—¡Menos mal que se casa! —repitió Rubião.
La boda no se demoró mucho: tres semanas. La mañana del día señalado, Carlos María abrió los ojos con cierto espanto. ¿Era él mismo quien se iba a casar? No había duda. Miróse al espejo: era él. Repasó los últimos días, la rapidez de los sucesos, la realidad del afecto que le tenía la novia y, en fin, la felicidad pura que le iba a brindar. Esta última idea lo colmaba de una satisfacción grande y rara. Ahora la iba saboreando durante el habitual paseo a caballo de las mañanas; esta vez había elegido el barrio del Ingenio Viejo.
Acostumbrado como estaba a las miradas de admiración, en toda la gente veía un aire de saber que se iba a casar. Las casuarinas de una quinta, quietas hasta que él pasara, le dijeron cosas muy particulares, que los necios atribuyeron a la brisa que también estaba pasando, pero que los sabios reconocieron como el lenguaje nupcial de las casuarinas. Pájaros brincaban de un lado a otro gorjeando un madrigal. Una pareja de mariposas —que los japoneses consideran símbolo de fidelidad, pues si bien vuelan de flor en flor siempre lo hacen de a dos— acompañó mucho tiempo el trote del caballo, revoloteando sobre la cerca de una granja que bordeaba el camino, aleteando aquí y allá, ligeras y amarillas. Mezclado con esto, la atmósfera fresca, el cielo azul, caras alegres de hombres a lomos de burros, cuellos estirados en las ventanillas de los coches para admirar su garbo de novio. Era difícil creer que todos esos gestos y actitudes de la gente, de las aves y de los árboles expresaran otro sentimiento que el homenaje nupcial de la naturaleza.

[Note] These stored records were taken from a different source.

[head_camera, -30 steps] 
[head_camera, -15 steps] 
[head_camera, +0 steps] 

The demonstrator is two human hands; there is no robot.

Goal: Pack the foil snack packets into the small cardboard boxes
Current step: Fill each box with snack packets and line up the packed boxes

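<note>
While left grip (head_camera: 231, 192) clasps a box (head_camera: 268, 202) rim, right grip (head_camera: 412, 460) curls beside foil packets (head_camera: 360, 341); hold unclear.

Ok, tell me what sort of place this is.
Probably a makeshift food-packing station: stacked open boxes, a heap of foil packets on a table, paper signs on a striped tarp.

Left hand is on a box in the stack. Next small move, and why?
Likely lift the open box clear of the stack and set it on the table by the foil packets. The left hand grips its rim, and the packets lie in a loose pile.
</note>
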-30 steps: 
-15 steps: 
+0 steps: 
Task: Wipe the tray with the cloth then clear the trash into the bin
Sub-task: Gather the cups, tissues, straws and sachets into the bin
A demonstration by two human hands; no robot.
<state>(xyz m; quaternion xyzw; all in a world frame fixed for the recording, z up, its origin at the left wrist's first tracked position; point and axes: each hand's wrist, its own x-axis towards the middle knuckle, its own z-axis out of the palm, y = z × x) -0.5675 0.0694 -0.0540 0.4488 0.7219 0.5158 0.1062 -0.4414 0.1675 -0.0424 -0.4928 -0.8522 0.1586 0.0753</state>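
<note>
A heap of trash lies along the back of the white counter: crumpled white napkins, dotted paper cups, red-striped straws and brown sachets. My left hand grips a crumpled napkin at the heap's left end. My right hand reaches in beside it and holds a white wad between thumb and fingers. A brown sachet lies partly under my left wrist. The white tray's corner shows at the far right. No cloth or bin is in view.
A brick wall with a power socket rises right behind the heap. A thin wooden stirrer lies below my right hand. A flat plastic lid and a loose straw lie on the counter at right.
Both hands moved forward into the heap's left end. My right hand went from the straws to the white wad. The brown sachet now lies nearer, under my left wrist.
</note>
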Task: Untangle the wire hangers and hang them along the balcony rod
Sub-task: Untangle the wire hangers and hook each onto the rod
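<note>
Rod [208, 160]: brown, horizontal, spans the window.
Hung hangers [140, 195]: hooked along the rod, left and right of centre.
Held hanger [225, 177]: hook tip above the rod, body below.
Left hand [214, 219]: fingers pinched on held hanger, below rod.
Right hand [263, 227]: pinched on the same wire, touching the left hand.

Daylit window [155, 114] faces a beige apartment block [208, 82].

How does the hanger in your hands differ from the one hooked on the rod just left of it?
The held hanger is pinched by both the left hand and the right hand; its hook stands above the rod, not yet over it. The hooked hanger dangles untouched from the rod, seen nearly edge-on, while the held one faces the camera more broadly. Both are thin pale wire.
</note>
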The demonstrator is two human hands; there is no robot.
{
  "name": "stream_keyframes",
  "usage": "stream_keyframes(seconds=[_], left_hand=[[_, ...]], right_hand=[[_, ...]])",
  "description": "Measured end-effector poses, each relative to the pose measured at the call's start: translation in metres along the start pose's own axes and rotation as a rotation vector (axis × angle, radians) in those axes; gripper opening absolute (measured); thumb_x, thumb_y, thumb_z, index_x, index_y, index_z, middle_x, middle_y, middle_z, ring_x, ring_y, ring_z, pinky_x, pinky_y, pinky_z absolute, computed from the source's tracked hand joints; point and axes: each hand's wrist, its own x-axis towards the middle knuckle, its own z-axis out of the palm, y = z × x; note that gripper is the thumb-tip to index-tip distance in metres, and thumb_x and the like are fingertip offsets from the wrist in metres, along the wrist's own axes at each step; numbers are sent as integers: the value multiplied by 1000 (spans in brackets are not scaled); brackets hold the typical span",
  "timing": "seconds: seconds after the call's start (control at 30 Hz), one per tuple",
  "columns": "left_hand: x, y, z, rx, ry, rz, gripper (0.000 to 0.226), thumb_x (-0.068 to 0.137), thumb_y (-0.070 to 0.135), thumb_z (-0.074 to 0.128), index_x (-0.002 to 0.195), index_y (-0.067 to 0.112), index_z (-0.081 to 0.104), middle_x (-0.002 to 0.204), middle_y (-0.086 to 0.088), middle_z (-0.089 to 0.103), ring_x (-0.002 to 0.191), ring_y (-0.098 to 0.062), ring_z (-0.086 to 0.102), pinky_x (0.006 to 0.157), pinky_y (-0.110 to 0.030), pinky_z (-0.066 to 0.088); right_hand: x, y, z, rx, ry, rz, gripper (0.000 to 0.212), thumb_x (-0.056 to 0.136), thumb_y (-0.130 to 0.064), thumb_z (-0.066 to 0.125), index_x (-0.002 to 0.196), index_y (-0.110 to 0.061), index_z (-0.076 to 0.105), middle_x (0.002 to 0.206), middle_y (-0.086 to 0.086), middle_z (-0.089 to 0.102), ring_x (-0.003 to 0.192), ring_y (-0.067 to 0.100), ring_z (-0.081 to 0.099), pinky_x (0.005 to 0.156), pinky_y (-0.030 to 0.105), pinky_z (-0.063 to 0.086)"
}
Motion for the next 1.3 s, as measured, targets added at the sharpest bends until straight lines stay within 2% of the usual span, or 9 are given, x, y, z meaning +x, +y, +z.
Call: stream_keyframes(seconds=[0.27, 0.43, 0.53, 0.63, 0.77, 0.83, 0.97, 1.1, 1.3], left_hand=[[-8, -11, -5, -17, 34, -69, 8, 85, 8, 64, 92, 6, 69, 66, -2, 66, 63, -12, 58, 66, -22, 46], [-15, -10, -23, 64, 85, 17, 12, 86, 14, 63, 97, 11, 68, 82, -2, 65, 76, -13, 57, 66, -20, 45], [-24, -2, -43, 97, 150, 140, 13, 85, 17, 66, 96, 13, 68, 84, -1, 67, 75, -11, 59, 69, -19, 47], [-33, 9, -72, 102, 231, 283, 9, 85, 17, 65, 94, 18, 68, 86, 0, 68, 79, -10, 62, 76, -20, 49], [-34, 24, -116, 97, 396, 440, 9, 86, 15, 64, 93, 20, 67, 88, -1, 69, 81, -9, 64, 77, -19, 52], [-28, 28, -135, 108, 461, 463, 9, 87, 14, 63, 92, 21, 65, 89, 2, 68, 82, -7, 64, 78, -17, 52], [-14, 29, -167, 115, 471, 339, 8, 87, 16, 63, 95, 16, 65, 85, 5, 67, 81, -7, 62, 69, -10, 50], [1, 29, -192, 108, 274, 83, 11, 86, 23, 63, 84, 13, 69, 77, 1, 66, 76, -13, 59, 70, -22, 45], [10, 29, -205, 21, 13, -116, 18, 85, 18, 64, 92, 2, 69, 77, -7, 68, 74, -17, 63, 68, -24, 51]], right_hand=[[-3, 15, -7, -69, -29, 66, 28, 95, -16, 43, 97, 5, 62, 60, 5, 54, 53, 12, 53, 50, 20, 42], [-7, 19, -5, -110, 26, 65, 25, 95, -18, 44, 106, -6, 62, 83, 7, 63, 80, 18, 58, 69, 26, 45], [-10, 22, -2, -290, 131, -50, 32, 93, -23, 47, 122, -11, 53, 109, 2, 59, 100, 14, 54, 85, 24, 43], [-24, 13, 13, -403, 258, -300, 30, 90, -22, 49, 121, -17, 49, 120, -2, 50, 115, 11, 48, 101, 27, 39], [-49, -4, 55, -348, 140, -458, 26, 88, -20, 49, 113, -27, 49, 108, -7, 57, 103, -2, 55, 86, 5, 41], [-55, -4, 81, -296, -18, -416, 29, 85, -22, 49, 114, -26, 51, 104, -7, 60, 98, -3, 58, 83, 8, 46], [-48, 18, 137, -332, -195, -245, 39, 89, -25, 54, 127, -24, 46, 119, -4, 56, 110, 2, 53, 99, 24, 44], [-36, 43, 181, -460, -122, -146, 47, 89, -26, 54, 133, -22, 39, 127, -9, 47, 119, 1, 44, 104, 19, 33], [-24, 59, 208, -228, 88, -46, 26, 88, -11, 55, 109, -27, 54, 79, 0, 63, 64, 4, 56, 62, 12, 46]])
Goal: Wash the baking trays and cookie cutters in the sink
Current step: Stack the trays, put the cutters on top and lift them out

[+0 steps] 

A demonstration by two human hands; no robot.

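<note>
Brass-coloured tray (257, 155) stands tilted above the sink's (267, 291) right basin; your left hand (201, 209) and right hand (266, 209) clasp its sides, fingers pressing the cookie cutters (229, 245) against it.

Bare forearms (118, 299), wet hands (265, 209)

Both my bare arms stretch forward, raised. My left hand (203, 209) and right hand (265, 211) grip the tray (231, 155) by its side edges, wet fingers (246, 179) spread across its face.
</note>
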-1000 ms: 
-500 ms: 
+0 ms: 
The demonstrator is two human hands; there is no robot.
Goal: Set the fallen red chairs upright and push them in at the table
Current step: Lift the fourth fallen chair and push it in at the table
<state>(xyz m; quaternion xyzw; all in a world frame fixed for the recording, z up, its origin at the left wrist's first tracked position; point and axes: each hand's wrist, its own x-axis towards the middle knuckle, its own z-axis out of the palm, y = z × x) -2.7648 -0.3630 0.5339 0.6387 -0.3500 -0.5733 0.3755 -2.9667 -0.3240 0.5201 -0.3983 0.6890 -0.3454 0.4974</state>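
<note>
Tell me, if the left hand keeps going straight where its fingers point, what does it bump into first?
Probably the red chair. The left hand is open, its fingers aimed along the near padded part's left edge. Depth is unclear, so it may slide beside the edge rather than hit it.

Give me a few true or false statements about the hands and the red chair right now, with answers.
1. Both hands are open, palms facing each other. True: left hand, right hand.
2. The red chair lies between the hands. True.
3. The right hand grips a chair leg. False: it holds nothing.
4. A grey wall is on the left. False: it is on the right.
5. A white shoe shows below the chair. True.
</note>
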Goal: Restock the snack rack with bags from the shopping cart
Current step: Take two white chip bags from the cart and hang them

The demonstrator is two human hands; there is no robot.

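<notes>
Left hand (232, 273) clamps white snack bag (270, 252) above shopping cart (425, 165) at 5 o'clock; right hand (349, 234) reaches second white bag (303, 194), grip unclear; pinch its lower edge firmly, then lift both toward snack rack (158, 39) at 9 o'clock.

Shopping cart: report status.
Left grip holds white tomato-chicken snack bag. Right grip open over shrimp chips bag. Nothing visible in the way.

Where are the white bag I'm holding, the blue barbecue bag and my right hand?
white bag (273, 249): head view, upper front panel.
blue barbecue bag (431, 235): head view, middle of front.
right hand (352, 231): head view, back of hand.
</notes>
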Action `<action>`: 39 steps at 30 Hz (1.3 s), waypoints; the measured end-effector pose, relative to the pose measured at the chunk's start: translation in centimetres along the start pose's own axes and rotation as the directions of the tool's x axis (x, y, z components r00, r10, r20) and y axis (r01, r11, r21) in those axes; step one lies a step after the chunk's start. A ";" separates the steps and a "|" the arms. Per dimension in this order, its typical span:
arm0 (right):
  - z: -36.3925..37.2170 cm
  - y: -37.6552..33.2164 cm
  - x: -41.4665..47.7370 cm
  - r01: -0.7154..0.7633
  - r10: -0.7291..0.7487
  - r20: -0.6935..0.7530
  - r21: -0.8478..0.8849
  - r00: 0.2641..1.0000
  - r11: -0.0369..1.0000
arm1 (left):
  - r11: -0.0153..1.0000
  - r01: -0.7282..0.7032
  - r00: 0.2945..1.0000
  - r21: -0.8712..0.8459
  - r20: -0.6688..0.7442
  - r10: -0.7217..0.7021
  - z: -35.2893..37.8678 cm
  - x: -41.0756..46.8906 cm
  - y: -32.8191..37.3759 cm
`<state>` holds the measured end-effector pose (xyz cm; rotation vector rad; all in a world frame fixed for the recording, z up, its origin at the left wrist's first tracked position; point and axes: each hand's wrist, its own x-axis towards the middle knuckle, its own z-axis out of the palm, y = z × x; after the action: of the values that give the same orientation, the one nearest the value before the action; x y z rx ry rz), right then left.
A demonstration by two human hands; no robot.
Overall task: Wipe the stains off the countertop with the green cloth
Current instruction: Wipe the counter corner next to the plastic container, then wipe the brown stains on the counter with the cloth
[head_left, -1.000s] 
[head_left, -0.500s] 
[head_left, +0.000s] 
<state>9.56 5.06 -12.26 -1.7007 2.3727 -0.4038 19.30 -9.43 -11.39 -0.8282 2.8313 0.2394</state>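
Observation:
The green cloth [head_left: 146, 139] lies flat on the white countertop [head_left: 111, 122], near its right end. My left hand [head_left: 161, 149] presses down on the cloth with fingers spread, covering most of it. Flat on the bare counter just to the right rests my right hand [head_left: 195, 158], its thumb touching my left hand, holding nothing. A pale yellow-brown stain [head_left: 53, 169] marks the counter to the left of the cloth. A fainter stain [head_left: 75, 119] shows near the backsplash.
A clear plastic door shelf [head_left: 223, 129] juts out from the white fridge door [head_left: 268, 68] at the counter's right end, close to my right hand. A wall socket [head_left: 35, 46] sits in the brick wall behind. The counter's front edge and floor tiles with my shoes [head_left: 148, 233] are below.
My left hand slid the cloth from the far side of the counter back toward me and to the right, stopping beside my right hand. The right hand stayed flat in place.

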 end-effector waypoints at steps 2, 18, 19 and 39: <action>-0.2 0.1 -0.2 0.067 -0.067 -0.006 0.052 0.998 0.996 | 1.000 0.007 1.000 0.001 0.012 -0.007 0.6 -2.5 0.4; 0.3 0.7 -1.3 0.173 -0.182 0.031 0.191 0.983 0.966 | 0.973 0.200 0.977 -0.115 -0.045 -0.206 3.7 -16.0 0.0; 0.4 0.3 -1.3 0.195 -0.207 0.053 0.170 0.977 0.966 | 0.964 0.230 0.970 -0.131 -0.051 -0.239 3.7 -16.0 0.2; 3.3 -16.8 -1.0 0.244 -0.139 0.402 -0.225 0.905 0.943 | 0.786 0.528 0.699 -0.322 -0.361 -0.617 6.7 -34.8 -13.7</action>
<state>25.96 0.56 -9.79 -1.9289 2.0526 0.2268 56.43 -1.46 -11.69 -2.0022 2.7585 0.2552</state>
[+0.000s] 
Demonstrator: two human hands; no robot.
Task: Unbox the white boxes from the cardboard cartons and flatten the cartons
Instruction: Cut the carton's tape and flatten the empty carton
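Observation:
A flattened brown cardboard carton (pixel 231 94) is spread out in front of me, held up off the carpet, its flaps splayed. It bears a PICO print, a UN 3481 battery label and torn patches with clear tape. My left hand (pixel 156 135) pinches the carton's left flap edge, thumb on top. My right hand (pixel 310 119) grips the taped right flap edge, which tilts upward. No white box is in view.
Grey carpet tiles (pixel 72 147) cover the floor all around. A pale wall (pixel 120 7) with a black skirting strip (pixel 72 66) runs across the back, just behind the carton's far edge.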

Las mariposas se perdieron en uno de los arbustos más densos de la cerca. Vino entonces otra granja, desnuda de árboles, con el portón abierto y al fondo, de frente al portón, una vieja casa que parecía arrugar los ojos bajo la forma de cinco ventanas con pretil, cansadas de perder moradores. También ellas habían visto bodas y festines; el siglo las había conocido verdes de novedad y esperanza.
No penséis que esa imagen ensombreció el alma del jinete. Al contrario: él poseía el don particular de rejuvenecer las ruinas y alimentarse de la vida primitiva de las cosas. Incluso le gustó ver la casa envejecida, destartalada, en contraste con las vivaces mariposas de un momento antes. Frenó el caballo; evocó las mujeres que habían entrado por ese portón, otras galas, otros rostros, otras maneras. Y hasta las mismas sombras de personas felices y extintas llegaban ahora a felicitarlo, diciéndole con labios invisibles todas las cosas sublimes que pensaban de él. Oyéndolas, sonrió. Pero una voz estridente vino a inmiscuirse en el concierto —un papagayo que estaba en una jaula colgada fuera de la casa. «Papagayo real, rey de Portugal. ¿Quién pasa? Currupá, papá. Grrr… Grrr». Las sombras se dispersaron y el caballo siguió trotando. Carlos María odiaba a los papagayos, como odiaba a los monos; eran, decía, dos falsificaciones de la persona humana.
Unas calandrias cruzaron el camino volando y se posaron a cantar en su lengua; fue una aparición. Esa lengua sin palabras era inteligible, decía una cantidad de cosas claras y bellas. Carlos María vio en aquello un símbolo de sí mismo. Cuando su mujer, aturdida por los papagayos del mundo, estuviese por derrumbarse de tedio, él la ayudaría a erguirse a los trinos de la bandada divina que llevaba dentro: ideas de oro dichas por una voz de oro. ¡Ah, qué feliz la haría! Ya la veía arrodillada, con los brazos apoyados en sus rodillas, la cabeza en las manos y la mirada fija en él, agradecida, devota, toda implorante, toda nada.